[Goal of the exercise] Could you return all of the records exactly, minus their images?

Recorded data:
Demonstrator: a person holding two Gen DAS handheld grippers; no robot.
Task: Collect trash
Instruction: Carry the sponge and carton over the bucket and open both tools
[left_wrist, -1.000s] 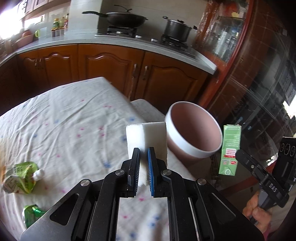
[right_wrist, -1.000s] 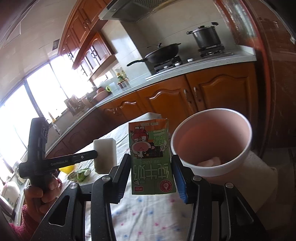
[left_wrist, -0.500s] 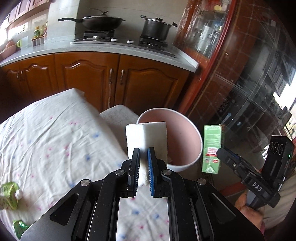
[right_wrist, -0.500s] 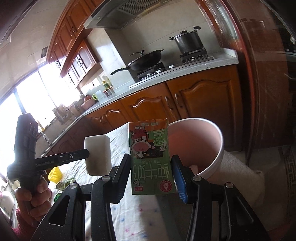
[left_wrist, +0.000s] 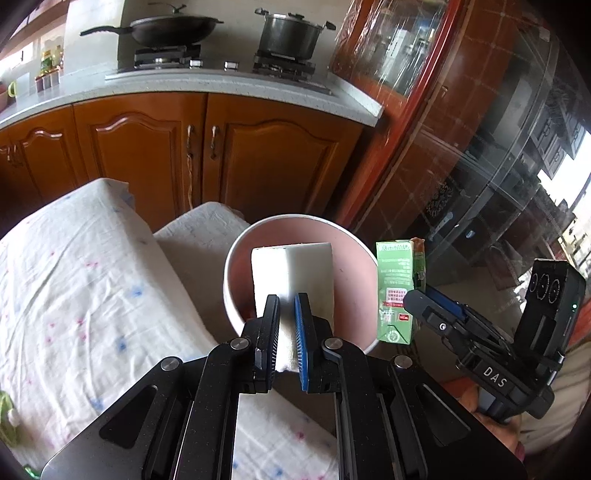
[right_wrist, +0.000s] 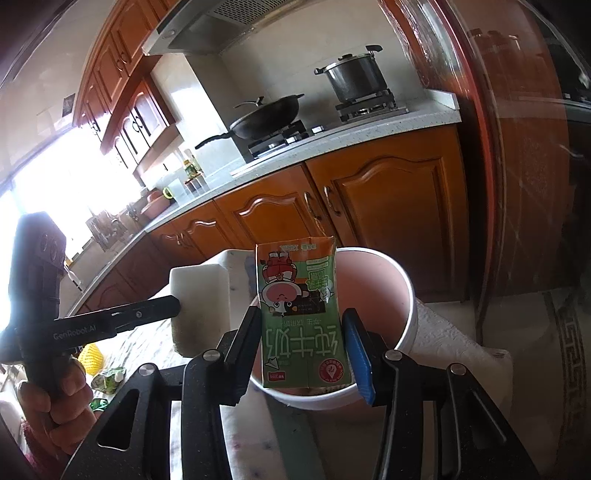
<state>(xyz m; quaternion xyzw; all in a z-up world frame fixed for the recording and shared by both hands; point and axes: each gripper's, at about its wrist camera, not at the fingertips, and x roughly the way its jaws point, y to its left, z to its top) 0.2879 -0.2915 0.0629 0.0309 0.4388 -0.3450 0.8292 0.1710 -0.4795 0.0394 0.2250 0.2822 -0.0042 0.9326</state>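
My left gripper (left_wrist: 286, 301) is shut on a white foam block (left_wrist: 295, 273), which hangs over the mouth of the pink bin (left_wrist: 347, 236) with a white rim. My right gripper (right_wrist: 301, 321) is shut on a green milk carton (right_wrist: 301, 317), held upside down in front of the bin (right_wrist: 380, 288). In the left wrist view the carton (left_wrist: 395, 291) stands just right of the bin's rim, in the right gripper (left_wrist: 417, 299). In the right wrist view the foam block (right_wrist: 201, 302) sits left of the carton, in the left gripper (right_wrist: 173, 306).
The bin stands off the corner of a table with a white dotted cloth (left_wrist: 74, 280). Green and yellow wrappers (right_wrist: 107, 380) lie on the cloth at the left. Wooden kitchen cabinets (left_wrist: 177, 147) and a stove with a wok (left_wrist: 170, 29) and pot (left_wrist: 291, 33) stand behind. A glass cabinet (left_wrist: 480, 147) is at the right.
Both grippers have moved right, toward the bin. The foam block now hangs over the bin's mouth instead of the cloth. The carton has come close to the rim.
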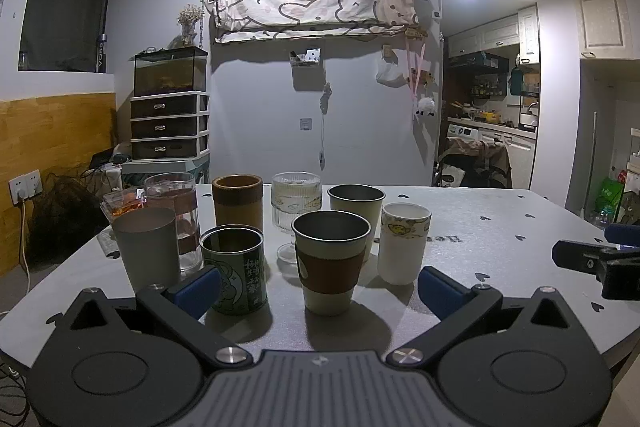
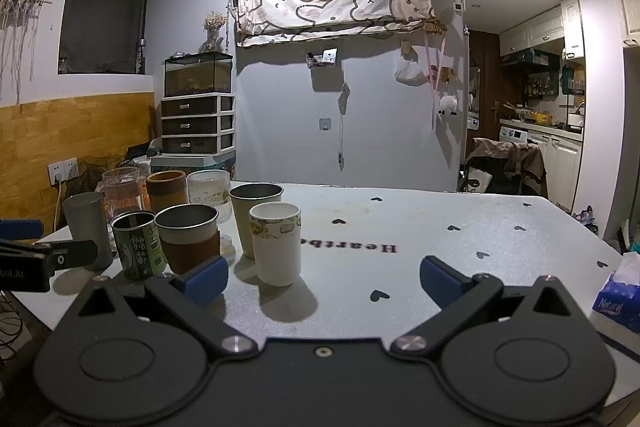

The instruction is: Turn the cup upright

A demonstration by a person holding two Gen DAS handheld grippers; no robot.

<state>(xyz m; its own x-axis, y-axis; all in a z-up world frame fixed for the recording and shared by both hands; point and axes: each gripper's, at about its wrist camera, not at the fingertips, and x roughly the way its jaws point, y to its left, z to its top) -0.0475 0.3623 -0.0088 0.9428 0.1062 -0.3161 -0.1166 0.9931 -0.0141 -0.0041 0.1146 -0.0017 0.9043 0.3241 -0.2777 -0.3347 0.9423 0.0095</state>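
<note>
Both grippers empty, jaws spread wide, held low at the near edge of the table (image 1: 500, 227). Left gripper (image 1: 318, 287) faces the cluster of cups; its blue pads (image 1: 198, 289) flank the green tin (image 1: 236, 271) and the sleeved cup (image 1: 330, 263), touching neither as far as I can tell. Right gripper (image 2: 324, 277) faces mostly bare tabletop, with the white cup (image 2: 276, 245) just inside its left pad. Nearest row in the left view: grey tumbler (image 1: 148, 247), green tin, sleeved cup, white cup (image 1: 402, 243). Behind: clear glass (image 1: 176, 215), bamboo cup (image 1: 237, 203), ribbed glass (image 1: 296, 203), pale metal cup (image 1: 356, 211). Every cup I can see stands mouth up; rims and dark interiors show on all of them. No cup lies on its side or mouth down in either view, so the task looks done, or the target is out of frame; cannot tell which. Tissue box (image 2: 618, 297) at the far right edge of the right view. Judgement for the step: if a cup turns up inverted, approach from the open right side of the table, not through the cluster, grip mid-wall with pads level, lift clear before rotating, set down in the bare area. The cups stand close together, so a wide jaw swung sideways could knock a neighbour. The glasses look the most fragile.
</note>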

[Exercise solution]
Demonstrator: a person holding two Gen DAS handheld grippers; no robot.
Task: Collect trash
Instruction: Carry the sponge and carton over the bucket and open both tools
[left_wrist, -1.000s] 
[right_wrist, -1.000s] 
[left_wrist, -0.500s] 
[right_wrist, -0.500s] 
[left_wrist, +0.000s] 
[right_wrist, +0.000s] 
<state>(xyz m; quaternion xyzw; all in a z-up world frame fixed for the recording and shared by both hands; point and axes: each gripper's, at about its wrist camera, not at the fingertips, and x roughly the way its jaws point, y to its left, z to its top) 0.2879 -0.2915 0.0629 0.0309 0.4388 -0.3450 0.8292 0.1710 -0.4795 0.0394 0.2250 0.2822 -0.0042 0.9326</state>
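My left gripper (left_wrist: 286, 301) is shut on a white foam block (left_wrist: 295, 273), which hangs over the mouth of the pink bin (left_wrist: 347, 236) with a white rim. My right gripper (right_wrist: 301, 321) is shut on a green milk carton (right_wrist: 301, 317), held upside down in front of the bin (right_wrist: 380, 288). In the left wrist view the carton (left_wrist: 395, 291) stands just right of the bin's rim, in the right gripper (left_wrist: 417, 299). In the right wrist view the foam block (right_wrist: 201, 302) sits left of the carton, in the left gripper (right_wrist: 173, 306).
The bin stands off the corner of a table with a white dotted cloth (left_wrist: 74, 280). Green and yellow wrappers (right_wrist: 107, 380) lie on the cloth at the left. Wooden kitchen cabinets (left_wrist: 177, 147) and a stove with a wok (left_wrist: 170, 29) and pot (left_wrist: 291, 33) stand behind. A glass cabinet (left_wrist: 480, 147) is at the right.
Both grippers have moved right, toward the bin. The foam block now hangs over the bin's mouth instead of the cloth. The carton has come close to the rim.
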
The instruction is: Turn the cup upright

A demonstration by a person holding two Gen DAS handheld grippers; no robot.

<state>(xyz m; its own x-axis, y-axis; all in a z-up world frame fixed for the recording and shared by both hands; point and axes: each gripper's, at about its wrist camera, not at the fingertips, and x roughly the way its jaws point, y to its left, z to its top) -0.0475 0.3623 -0.0088 0.9428 0.1062 -0.3161 -0.1166 0.9931 -0.0141 -0.0041 0.1146 -0.0017 0.9043 0.3241 -0.2777 -0.3347 0.9423 0.0095</state>
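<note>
Both grippers empty, jaws spread wide, held low at the near edge of the table (image 1: 500, 227). Left gripper (image 1: 318, 287) faces the cluster of cups; its blue pads (image 1: 198, 289) flank the green tin (image 1: 236, 271) and the sleeved cup (image 1: 330, 263), touching neither as far as I can tell. Right gripper (image 2: 324, 277) faces mostly bare tabletop, with the white cup (image 2: 276, 245) just inside its left pad. Nearest row in the left view: grey tumbler (image 1: 148, 247), green tin, sleeved cup, white cup (image 1: 402, 243). Behind: clear glass (image 1: 176, 215), bamboo cup (image 1: 237, 203), ribbed glass (image 1: 296, 203), pale metal cup (image 1: 356, 211). Every cup I can see stands mouth up; rims and dark interiors show on all of them. No cup lies on its side or mouth down in either view, so the task looks done, or the target is out of frame; cannot tell which. Tissue box (image 2: 618, 297) at the far right edge of the right view. Judgement for the step: if a cup turns up inverted, approach from the open right side of the table, not through the cluster, grip mid-wall with pads level, lift clear before rotating, set down in the bare area. The cups stand close together, so a wide jaw swung sideways could knock a neighbour. The glasses look the most fragile.
</note>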

No additional output will be generated.